Stored entries:
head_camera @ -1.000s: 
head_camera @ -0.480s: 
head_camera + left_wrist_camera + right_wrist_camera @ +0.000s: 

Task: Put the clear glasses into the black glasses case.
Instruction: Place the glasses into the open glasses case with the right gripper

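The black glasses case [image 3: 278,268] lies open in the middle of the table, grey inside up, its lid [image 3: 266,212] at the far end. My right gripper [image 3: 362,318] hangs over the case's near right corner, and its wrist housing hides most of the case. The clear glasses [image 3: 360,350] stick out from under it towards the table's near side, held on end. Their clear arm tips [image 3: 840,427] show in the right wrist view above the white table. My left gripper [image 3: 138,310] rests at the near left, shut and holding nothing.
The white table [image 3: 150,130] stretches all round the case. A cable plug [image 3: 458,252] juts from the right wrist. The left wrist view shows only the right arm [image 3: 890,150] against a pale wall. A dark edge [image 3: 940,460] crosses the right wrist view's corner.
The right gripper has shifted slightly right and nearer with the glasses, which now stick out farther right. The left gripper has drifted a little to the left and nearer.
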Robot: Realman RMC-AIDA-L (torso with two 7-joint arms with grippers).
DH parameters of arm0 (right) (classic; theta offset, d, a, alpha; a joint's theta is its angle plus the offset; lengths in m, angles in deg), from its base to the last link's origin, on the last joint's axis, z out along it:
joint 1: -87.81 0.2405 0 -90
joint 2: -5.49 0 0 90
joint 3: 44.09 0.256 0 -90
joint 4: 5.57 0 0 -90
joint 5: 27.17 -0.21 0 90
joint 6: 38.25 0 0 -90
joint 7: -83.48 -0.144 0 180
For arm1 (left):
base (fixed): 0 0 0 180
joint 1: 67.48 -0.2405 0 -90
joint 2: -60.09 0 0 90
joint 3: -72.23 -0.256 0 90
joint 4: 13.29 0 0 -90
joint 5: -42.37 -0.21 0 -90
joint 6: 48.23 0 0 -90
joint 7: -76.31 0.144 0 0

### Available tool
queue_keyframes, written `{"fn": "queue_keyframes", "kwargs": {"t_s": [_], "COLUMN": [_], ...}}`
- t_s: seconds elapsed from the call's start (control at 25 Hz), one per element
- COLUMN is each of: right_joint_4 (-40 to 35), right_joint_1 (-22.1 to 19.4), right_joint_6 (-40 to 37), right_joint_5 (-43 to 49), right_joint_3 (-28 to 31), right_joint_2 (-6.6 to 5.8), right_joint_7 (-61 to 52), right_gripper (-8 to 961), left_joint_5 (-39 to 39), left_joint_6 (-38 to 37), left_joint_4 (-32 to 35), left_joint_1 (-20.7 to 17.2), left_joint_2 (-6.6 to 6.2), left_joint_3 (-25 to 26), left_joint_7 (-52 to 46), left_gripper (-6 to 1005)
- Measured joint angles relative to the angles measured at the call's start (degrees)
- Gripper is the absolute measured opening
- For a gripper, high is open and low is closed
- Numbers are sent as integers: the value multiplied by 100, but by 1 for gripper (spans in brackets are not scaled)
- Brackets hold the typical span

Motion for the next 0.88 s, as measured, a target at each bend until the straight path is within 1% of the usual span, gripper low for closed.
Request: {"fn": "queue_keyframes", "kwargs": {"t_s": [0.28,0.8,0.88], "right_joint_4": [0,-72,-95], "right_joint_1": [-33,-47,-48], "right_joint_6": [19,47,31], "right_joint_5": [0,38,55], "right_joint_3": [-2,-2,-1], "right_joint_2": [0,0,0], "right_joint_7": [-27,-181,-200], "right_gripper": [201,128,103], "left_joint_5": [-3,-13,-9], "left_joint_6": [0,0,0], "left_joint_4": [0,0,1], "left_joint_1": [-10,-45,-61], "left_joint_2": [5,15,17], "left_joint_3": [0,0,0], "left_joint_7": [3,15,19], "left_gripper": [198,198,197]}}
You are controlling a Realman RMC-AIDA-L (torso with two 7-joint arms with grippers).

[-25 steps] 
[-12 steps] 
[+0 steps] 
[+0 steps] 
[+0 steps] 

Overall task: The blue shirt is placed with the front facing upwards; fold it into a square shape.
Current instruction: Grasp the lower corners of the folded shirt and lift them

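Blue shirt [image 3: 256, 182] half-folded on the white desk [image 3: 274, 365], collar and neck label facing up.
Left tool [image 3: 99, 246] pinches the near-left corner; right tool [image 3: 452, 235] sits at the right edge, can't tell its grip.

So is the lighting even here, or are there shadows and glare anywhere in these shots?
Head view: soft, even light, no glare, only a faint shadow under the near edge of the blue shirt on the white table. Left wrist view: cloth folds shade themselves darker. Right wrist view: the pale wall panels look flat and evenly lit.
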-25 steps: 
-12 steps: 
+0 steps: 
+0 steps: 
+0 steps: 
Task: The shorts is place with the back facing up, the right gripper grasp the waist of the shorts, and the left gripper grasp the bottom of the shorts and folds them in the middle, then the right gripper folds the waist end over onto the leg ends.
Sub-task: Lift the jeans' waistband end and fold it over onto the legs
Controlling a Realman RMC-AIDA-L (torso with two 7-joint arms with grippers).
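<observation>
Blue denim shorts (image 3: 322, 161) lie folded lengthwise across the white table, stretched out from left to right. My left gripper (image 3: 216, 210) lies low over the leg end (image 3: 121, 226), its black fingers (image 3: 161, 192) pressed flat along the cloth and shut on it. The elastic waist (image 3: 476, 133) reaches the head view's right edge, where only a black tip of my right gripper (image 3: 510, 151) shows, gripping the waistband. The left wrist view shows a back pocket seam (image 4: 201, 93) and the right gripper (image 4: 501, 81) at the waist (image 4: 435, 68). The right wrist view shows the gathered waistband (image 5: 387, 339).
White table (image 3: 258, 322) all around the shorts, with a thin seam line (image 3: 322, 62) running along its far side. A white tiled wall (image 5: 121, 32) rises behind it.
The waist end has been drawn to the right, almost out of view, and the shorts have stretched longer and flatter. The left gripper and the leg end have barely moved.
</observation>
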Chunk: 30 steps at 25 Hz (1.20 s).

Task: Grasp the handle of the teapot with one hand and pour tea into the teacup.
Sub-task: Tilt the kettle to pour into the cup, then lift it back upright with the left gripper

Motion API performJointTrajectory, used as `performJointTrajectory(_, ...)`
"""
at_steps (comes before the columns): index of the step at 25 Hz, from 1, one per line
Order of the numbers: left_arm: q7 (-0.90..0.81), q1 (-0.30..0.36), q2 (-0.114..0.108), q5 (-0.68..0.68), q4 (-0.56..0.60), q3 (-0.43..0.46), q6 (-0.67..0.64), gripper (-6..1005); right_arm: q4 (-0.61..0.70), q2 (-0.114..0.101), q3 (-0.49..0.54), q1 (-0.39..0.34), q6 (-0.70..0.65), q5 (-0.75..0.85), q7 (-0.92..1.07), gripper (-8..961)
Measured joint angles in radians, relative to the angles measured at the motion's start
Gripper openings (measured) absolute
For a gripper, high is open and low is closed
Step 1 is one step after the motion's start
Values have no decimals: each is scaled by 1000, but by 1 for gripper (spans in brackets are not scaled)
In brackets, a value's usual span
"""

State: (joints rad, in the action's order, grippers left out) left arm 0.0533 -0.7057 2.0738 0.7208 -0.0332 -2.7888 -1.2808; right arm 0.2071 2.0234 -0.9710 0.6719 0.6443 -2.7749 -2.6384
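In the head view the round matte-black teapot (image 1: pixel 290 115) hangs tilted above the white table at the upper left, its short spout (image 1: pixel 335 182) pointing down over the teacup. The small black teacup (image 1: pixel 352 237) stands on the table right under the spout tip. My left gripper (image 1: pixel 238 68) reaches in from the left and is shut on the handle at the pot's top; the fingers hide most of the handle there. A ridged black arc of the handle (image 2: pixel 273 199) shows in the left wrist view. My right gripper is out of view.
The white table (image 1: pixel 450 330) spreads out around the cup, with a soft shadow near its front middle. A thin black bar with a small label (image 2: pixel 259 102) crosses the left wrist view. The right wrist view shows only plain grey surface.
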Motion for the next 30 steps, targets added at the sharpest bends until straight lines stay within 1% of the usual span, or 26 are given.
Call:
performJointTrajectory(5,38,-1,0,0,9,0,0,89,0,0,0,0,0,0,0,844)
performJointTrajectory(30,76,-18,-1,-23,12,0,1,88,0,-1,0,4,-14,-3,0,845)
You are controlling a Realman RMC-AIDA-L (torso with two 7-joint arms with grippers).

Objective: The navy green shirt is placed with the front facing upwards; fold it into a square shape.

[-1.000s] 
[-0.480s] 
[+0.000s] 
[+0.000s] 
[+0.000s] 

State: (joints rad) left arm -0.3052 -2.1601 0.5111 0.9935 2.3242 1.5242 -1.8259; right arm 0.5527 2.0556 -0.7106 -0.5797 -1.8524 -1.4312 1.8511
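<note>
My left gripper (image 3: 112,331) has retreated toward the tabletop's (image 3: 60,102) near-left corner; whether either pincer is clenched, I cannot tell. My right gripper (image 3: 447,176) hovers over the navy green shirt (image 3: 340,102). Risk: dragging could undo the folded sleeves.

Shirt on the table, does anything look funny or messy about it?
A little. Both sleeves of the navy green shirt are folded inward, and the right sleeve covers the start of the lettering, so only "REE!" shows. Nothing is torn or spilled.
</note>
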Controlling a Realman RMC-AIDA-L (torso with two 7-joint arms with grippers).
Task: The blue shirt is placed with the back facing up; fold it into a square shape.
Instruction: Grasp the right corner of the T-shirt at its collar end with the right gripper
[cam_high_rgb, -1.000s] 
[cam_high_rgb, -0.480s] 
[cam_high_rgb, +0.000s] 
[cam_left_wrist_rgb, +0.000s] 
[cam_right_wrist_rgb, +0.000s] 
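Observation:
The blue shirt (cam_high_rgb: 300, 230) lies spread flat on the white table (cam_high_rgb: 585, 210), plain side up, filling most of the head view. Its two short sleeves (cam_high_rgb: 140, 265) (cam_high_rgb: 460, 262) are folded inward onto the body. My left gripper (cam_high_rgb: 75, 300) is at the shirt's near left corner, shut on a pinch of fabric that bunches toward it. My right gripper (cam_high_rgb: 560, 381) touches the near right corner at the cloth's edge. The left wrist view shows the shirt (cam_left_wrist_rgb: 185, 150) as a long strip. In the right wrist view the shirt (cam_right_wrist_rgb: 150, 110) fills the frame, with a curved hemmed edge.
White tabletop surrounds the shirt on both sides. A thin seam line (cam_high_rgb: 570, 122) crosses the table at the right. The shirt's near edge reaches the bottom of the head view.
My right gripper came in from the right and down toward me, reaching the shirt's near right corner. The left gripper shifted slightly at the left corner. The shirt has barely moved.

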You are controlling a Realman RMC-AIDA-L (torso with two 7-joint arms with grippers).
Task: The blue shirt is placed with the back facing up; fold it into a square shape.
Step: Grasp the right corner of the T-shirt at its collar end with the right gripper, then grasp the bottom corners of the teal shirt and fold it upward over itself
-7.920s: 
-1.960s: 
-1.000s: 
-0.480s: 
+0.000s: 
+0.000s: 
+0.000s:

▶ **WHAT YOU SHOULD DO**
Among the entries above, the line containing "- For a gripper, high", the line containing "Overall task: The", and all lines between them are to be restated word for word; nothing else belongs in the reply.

▶ **COMPLETED TASK**
- For a gripper, high is open and low is closed
- Numbers are sent as integers: the value multiplied by 100, but by 1 for gripper (spans in brackets are not scaled)
- Brackets hold the typical span

Motion for the next 0.88 s, as measured, a target at each bend until the straight path is within 1% of the usual span, gripper low for closed.
Request: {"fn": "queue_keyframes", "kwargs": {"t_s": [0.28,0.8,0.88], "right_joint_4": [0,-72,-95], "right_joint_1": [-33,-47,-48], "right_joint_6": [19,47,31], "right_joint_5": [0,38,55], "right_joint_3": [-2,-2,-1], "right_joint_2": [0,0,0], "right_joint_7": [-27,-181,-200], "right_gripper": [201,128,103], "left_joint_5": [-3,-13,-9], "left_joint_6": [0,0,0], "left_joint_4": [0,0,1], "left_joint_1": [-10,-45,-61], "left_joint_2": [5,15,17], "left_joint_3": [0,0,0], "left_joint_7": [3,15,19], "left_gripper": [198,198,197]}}
You are controlling a Realman RMC-AIDA-L (torso with two 7-joint arms with grippers).

[-25 steps] 
[-12 steps] 
[+0 steps] 
[+0 steps] 
[+0 steps] 

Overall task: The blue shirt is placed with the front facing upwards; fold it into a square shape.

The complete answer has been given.